**Task item**:
Read through the listing below and return only the lines containing "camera".
# # # # #
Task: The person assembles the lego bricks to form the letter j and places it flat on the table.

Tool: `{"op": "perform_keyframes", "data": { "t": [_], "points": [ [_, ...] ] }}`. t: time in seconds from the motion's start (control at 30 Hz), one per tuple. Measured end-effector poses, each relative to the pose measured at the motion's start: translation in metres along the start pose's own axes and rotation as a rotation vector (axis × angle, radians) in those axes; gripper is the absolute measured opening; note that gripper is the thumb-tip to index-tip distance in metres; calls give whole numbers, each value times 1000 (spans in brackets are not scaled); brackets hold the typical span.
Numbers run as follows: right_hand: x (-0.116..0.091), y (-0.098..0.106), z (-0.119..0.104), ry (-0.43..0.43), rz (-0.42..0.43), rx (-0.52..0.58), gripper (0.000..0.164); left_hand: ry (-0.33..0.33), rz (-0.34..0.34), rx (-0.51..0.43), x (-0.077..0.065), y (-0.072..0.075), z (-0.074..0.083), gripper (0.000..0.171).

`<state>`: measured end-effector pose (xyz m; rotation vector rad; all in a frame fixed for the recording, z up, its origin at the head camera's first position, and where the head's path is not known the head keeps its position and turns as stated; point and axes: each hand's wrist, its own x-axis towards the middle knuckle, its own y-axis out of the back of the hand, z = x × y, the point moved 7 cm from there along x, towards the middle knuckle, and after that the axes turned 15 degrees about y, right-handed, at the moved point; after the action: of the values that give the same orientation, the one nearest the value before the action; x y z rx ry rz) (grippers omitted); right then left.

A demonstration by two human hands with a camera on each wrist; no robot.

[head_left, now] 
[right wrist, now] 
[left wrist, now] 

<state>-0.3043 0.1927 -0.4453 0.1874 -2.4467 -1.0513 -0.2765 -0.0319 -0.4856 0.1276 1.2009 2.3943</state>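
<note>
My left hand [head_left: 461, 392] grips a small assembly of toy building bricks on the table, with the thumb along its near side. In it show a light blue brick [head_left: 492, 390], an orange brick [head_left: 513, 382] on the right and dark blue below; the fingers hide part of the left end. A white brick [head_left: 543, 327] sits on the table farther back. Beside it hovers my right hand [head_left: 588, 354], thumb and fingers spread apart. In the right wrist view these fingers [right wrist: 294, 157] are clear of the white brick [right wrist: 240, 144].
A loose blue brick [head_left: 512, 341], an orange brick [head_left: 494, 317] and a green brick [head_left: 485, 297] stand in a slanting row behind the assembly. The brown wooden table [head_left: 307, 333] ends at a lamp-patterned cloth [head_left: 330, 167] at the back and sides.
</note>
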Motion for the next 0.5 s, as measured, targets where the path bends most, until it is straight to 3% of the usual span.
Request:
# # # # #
**Written answer**:
`<state>`: measured end-effector pose (xyz m; rotation vector rad; all in a frame fixed for the recording, z up, its origin at the head camera's first position, and where the head's path is not known the head keeps its position and turns as stated; point and axes: each hand's wrist, its own x-axis towards the middle knuckle, its own y-axis out of the back of the hand, z = x × y, the point moved 7 cm from there along x, towards the middle knuckle, and after that the axes turned 15 degrees about y, right-handed, at the moved point; after the action: of the values that give the same orientation, the one nearest the value before the action; x y z rx ry rz) (grippers omitted); right then left.
A demonstration by two human hands with a camera on each wrist; no robot.

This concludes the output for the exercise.